Ghostbusters in Concert, Royal Albert Hall Review

Reviewed by Franco Milazzo for Theatre and Tonic

Disclaimer: Gifted tickets in exchange for an honest review


If you’re looking for the ultimate Ghostbusters experience, who you gonna call? The Royal Albert Hall continues its Film In Concert series with Ivan Reitman’s spooky classic. The comedy about a team of parapsychologists fighting against ghouls and demons is now 40 years old but still something of a cultural phenomenon with Elmer Bernstein’s score and Ray Parker Jr’s earworm of a song at the very heart of its appeal. 

This special series of events at the immense West London venue has featured many well known cinematic masterpieces and future showings include Gladiator, Home Alone and Back To The Future. It often goes above and beyond expectations: for Top Gun: Maverick, Tom Cruise made a personal appearance and spoke to the audience about the importance of musical leitmotifs in cinema. There are no Hollywood stars in person for Ghostbusters but more than enough to satisfy hardcore fans. Outside the hall, a replica of the vehicle ECTO-1 is parked with actors available for selfies alongside it while indoors there are models of Slimer and the Library Ghost.

Just before the screening starts, Dan Ackroyd is shown on a special PSA warning about a recent event where “a foul smelling, amorphous, intelligently directed green vapour posing as a music critic slimed both audience and the orchestra during an afternoon performance of Prokofiev’s Peter And The Wolf” and how the Ghostbusters have been called into action to help save orchestras worldwide. Reitman’s son Jason (director of recent sequel Ghostbusters: Afterlife) also welcomes the audience in a pre-recorded message. Another famous son, Peter Bernstein takes to the stage to conduct the the Royal Philharmonic Concert Orchestra after talking about why his father decided to work with Reitman on this film.
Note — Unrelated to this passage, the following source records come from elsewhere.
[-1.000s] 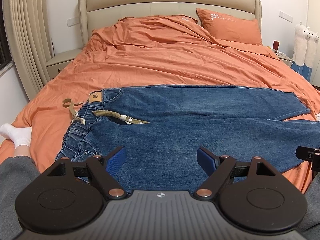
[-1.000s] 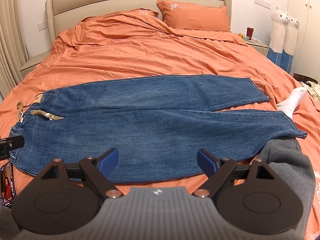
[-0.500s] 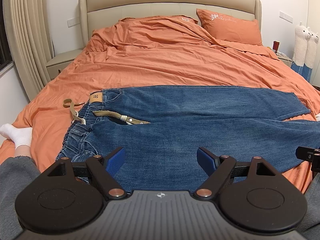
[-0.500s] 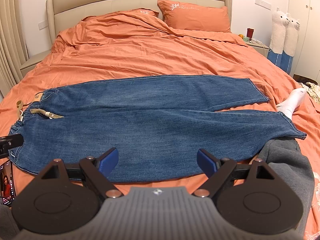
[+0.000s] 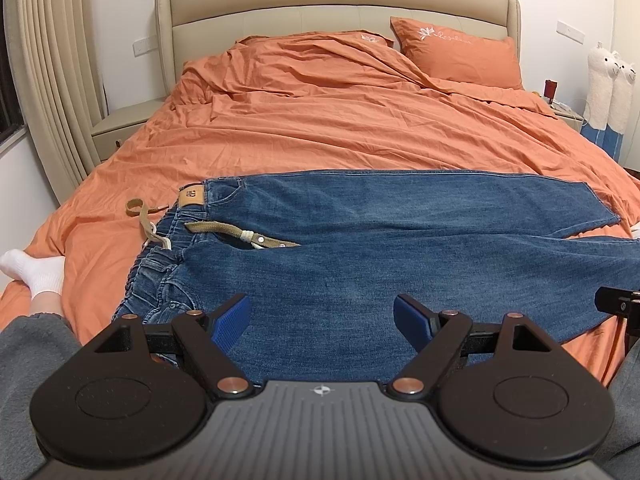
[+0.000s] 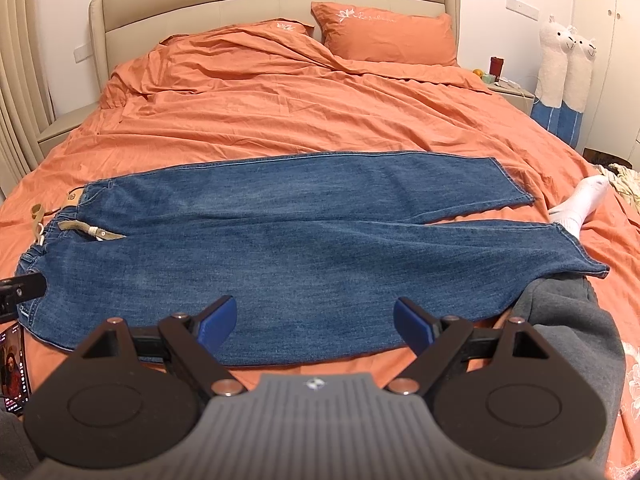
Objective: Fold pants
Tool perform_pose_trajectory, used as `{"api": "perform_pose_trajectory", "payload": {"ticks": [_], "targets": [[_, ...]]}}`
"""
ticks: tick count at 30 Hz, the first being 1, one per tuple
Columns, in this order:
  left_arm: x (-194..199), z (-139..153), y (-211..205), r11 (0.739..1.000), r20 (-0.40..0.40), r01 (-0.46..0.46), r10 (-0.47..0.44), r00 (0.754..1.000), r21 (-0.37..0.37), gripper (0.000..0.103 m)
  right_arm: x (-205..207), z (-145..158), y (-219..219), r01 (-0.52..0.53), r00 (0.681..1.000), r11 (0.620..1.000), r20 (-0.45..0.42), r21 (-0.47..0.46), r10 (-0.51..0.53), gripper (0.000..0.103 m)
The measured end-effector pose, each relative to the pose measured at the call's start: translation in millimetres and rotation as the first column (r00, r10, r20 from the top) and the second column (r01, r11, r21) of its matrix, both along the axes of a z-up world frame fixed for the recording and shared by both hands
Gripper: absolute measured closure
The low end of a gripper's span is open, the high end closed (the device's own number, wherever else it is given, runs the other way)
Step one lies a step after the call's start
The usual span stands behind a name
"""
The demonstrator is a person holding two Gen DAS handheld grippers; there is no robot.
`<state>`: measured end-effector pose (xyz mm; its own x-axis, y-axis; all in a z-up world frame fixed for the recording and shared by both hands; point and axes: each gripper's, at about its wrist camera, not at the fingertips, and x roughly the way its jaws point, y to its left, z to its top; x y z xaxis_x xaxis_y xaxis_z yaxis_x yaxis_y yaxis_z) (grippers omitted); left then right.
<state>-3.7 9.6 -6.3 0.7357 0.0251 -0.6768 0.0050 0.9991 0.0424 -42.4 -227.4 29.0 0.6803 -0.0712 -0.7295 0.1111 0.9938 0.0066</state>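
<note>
Jeans (image 5: 400, 248) lie spread flat across the near part of the bed (image 5: 340, 128), waistband toward the left and both legs running out to the right. The far leg ends in a slanted hem short of the bed's right side; the near leg reaches further, its hem (image 6: 592, 268) lying just beside a grey-trousered knee (image 6: 560, 320). A tan drawstring (image 5: 240, 236) trails over the fly, and its looped end (image 5: 136, 208) rests on the orange sheet beside the waistband. A tan leather patch (image 5: 192, 196) sits at the far corner of the waistband.

The left gripper (image 5: 322, 316) hovers over the upper part of the near leg, close to the elastic waist, blue pads (image 5: 232, 320) spread wide with nothing between them. The right gripper (image 6: 314, 318) hangs above the near edge of the same leg, further toward the hem, its pads (image 6: 412, 324) equally wide and empty.

White socks show at either side: one (image 5: 36, 272) left of the waistband, one (image 6: 580, 204) right of the hems. An orange pillow (image 6: 384, 36) leans on the beige headboard (image 6: 240, 0). A phone (image 6: 14, 364) lies at the lower left of the right wrist view. Two plush alpacas (image 6: 564, 68) stand by the right wall
</note>
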Motion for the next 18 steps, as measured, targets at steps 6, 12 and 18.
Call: {"api": "perform_pose_trajectory", "payload": {"ticks": [6, 12, 18], "targets": [[-2.0, 4.1, 0.1, 1.0, 0.005, 0.004, -0.004, 1.0, -0.004, 0.008, -1.5, 1.4, -0.8, 0.0, 1.0, 1.0, 0.005, 0.004, 0.0, 0.021], [-3.5, 7.5, -4.4, 1.0, 0.007, 0.011, -0.011, 1.0, 0.006, 0.008, -2.8, 3.0, -1.4, 0.001, 1.0, 1.0, 0.01, 0.005, -0.001, 0.021], [-4.4, 6.5, -4.0, 1.0, 0.007, 0.023, -0.023, 1.0, 0.016, 0.008, -4.7, 5.2, -3.2, 0.001, 1.0, 1.0, 0.014, 0.005, -0.001, 0.021]]}}
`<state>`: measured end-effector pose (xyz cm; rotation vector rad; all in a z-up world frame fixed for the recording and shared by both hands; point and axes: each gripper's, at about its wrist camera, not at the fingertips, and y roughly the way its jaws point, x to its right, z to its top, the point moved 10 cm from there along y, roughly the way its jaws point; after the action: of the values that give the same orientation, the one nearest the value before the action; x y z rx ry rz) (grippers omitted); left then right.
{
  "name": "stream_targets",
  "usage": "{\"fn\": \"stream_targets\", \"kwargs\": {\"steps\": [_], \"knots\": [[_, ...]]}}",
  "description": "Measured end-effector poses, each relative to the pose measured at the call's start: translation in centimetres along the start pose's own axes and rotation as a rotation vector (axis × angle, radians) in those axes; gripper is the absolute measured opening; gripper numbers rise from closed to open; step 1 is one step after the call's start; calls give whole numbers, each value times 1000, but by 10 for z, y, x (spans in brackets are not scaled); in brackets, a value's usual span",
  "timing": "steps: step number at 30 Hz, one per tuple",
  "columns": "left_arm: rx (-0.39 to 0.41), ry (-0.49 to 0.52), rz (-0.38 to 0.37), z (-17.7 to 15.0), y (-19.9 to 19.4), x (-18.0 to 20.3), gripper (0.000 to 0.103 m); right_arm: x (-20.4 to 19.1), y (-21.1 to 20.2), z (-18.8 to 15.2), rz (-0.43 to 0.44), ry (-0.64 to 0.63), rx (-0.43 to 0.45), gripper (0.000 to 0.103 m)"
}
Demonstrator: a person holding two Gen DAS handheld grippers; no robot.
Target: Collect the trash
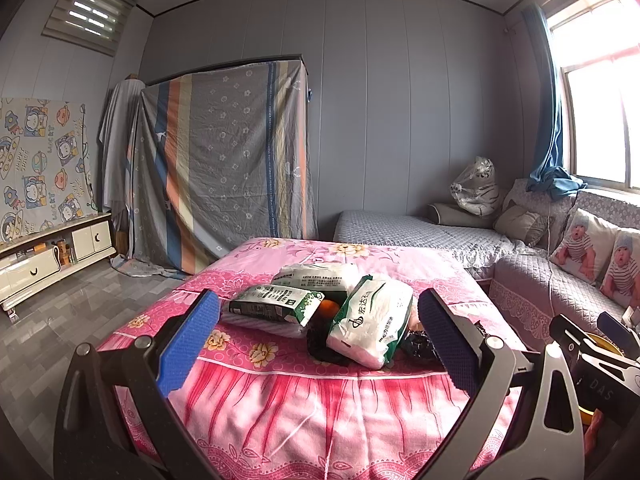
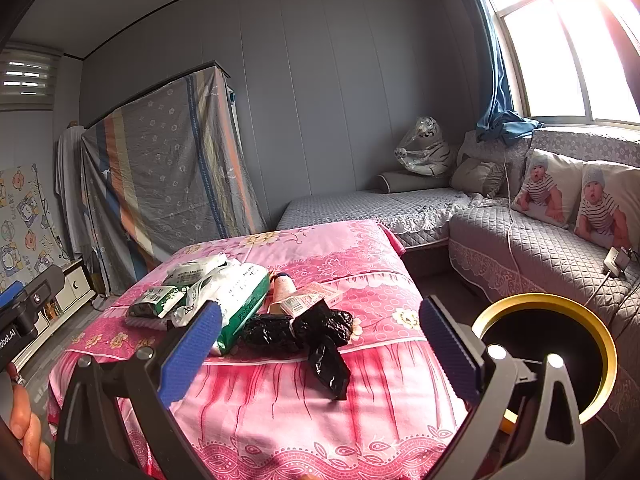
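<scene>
A table under a pink floral cloth [image 1: 320, 412] holds three green-and-white tissue packs [image 1: 372, 320] and an orange object [image 1: 329, 309] tucked between them. Crumpled black plastic bags [image 2: 300, 330] lie by the packs, with one more bag [image 2: 330, 364] nearer the front edge. Behind the bags are a small printed carton [image 2: 304, 300] and a pale bottle [image 2: 283, 286]. My left gripper [image 1: 318, 342] is open in front of the packs, holding nothing. My right gripper [image 2: 320, 348] is open before the black bags, also holding nothing. A black bin with a gold rim [image 2: 536, 299] stands right of the table.
A grey quilted corner sofa [image 2: 540, 248] with baby-print cushions [image 2: 548, 188] runs behind and to the right of the table. A charger and cable [image 2: 614, 264] lie on it. A sheet-draped wardrobe [image 1: 224, 168] and a white low cabinet [image 1: 52, 260] stand left.
</scene>
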<state>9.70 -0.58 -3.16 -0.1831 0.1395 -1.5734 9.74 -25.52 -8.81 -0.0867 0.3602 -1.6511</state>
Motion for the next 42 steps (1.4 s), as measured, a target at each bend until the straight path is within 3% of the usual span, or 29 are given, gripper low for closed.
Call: {"fn": "stream_targets", "kwargs": {"steps": [11, 19, 25, 29, 32, 36, 39, 42], "knots": [[-11, -2, -8, -2, 0, 0, 95, 4, 0, 4, -15, 18, -4, 95], [-90, -26, -49, -16, 8, -2, 95, 27, 3, 26, -59, 44, 45, 95], [-95, -59, -152, -23, 8, 4, 95, 41, 43, 27, 23, 66, -84, 95], [-69, -29, -317, -21, 4, 27, 95, 42, 72, 16, 65, 30, -193, 95], [-138, -18, -385, -30, 15, 42, 95, 37, 89, 1, 72, -17, -260, 95], [-215, -27, -384, -38, 43, 32, 95, 21, 112, -26, 62, -209, -334, 95], [-159, 36, -236, -31, 58, 7, 95, 7, 129, -38, 121, -276, -361, 95], [-125, 140, -136, -25, 72, -13, 95, -3, 148, -50, 160, -365, -400, 95]]}}
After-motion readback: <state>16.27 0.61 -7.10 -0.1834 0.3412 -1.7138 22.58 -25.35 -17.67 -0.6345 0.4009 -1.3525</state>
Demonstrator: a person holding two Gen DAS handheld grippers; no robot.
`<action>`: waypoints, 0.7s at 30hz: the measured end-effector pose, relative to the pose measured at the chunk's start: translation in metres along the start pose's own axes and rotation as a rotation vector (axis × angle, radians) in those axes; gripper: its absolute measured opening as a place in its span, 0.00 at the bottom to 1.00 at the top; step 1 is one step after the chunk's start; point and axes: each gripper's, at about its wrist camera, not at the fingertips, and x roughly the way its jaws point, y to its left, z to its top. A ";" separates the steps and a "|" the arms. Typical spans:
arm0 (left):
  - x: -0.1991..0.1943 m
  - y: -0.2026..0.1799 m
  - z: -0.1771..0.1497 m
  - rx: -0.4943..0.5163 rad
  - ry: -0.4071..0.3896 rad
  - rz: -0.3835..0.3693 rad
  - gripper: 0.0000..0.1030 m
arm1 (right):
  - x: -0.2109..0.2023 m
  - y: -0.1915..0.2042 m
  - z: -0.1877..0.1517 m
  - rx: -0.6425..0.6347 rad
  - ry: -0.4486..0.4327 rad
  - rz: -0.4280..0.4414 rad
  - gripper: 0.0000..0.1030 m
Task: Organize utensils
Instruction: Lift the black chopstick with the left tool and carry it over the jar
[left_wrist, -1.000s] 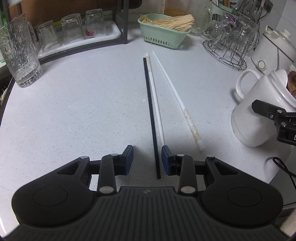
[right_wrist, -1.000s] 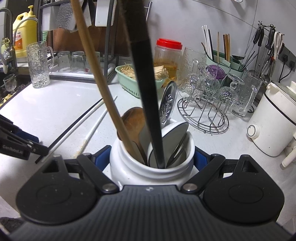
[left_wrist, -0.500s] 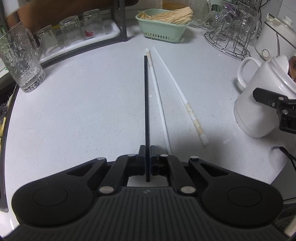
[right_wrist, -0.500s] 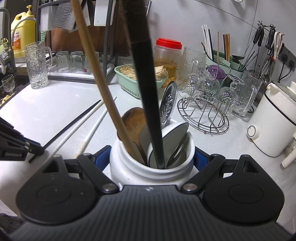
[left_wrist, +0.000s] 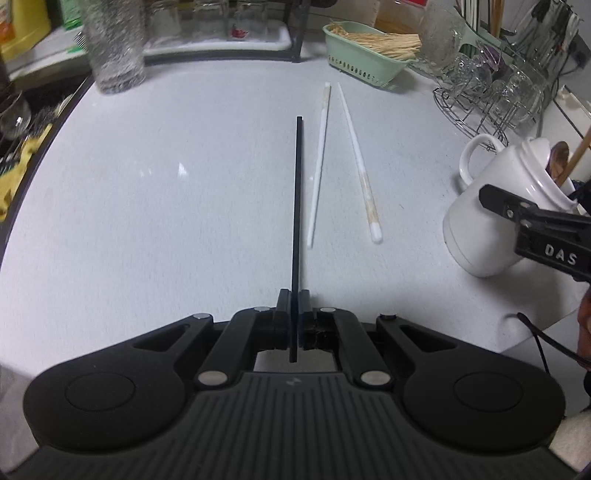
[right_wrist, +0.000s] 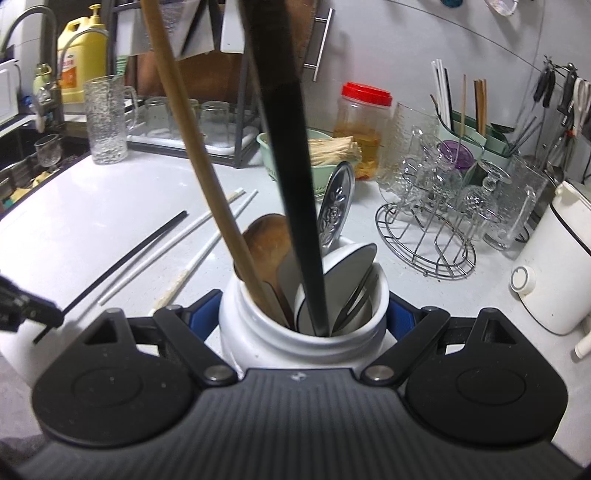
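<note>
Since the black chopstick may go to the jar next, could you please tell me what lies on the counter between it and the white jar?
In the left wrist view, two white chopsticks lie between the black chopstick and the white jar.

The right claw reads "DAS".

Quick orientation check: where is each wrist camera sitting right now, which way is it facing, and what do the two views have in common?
Left wrist: behind the left gripper, looking down along the black chopstick it pinches, over the counter; right gripper at the right edge.
Right wrist: behind the right gripper, clamped round the white utensil jar, facing the back wall.
Shared: chopstick, two white chopsticks, jar, green basket.
</note>
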 end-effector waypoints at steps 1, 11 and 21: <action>-0.004 -0.002 -0.006 -0.015 0.000 -0.002 0.04 | 0.000 -0.001 0.000 -0.003 0.001 0.008 0.89; -0.029 -0.021 -0.056 -0.115 0.039 -0.014 0.04 | -0.003 -0.002 -0.001 -0.032 -0.004 0.049 0.89; -0.026 -0.021 -0.075 -0.160 0.110 -0.071 0.04 | -0.004 -0.003 -0.004 -0.036 -0.012 0.059 0.89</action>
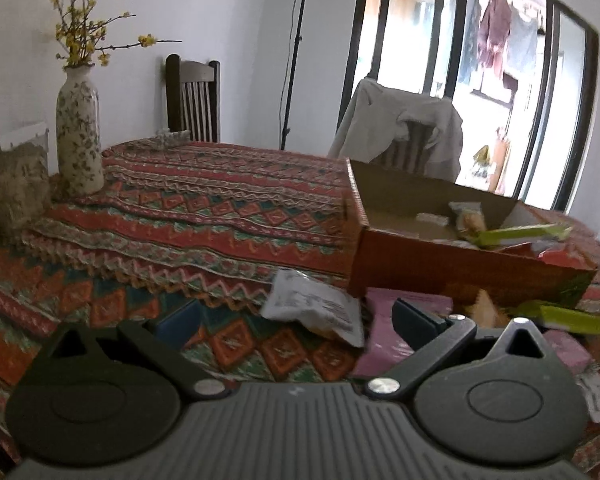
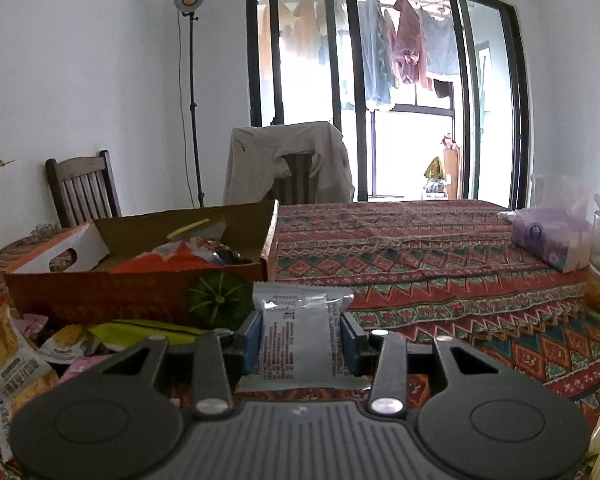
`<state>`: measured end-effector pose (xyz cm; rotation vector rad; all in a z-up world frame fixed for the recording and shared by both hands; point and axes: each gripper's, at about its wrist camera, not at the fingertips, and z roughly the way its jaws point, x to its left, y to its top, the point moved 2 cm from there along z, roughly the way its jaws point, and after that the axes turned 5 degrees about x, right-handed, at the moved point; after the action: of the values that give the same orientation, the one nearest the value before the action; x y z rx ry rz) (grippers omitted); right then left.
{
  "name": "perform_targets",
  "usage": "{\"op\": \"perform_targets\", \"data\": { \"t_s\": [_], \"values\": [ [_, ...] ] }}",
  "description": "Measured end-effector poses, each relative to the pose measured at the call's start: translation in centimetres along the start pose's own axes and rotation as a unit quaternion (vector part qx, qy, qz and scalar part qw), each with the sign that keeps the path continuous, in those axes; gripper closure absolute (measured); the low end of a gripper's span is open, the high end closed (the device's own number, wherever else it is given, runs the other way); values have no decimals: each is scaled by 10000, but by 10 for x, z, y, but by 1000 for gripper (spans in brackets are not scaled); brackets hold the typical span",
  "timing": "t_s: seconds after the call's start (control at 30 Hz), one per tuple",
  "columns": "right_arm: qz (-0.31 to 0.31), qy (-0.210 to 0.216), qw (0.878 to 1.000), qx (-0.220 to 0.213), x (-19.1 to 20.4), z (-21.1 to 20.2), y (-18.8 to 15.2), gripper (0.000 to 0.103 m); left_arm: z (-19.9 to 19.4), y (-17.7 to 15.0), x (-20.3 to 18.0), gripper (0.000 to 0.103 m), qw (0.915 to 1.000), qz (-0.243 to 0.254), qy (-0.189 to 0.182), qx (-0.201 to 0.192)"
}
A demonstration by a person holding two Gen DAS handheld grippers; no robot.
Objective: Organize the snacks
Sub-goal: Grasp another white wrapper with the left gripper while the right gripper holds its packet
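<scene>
Cardboard box (image 2: 140, 292) holds snack packs, contents blurry; right tongs (image 2: 300, 340) grasp silver packet (image 2: 294, 336); left tongs (image 1: 296, 320) released.

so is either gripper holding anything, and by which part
The right gripper clamps a silver-grey foil snack packet across its middle, by its side edges. The left gripper is open and holds nothing.
</scene>
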<state>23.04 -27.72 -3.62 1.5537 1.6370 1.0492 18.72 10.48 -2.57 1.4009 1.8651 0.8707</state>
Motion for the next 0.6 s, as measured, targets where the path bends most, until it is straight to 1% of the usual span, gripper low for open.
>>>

Remarkably, the music has fared better over the years than the movie itself. The script co-written by Ackroyd and co-star Harold Ramis has no shortage of memorable zingers but also has some wince-worthy moments especially around Bill Murray’s Dr Peter Venkman’s sexist rhetoric and his shameless attempts to woo Sigourney Weaver’s Dana Barrett. Reitman’s direction is remarkably taut with barely any letup in the pace but the video effects look particularly dated in the final scenes with Gozer atop the New York skyscraper.

The theme song from Ray Parker Jr, an iconic slice of Eighties pop and a favourite of that era’s wedding receptions up and down the land, is a bouncy number with its own infamous history. It went to the top of the US charts but in the UK was stuck at number 2 behind Stevie Wonder’s “I Just Called To Say I Love You”. Fleetwood Mac’s Lindsey Buckingham and Huey Lewis and The News both turned down the opportunity to write the theme song before Parker was approached. He was only given a few days and, apparently inspired by a late night commercial, he came up with the hit number. A later lawsuit settled out of court alleged that Parker had plagiarised Huey Lewis and the News’ “I Want A New Drug” which had been used by the Ghostbusters filmmakers as temporary background music and was on footage given to Parker for inspiration. One estimate suggests the song’s success added $20m to the film’s eventual gross.

Bernstein’s score is arguably the highlight of this film showing. Its sprightly tones are often in contrast to the blistering action scenes or darker moments as Barrett and her neighbour accountant Louis Tully (Rick Moranis) are possessed by a Sumerian demon.Hearing it played live by an orchestra adds levels of depth and emotion that enhance and lift the more emotional scenes. Another supreme entry in the Royal Albert Hall’s Film In Concert series, Ghostbusters fully deserves this resurrection.